# Exercise objective
Each line of the data below from the one holding "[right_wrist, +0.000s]" to the one holding "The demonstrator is", inclusive, is to be reproduced exactly; no other line belongs in the answer.

# Recorded information

==============================

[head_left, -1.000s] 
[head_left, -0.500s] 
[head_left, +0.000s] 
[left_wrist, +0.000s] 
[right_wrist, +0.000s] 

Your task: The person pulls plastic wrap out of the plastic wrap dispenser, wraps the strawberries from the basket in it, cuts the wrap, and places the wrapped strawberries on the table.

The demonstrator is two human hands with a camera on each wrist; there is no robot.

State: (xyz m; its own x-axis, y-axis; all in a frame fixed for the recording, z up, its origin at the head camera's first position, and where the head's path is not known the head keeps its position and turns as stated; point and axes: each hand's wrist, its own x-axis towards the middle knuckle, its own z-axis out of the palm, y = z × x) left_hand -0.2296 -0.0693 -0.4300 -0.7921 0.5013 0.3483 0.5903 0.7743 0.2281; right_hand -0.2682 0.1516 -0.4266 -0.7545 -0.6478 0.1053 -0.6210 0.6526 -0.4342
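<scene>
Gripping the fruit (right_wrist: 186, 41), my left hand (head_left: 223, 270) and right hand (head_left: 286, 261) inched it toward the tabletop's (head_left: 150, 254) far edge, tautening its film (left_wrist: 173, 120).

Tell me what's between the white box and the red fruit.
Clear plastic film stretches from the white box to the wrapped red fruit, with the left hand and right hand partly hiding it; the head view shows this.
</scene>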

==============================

# Task response
[right_wrist, +0.000s] 

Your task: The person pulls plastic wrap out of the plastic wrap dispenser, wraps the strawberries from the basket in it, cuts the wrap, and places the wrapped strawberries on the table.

The demonstrator is two human hands with a camera on each wrist; there is no robot.

The requested output has been given in full.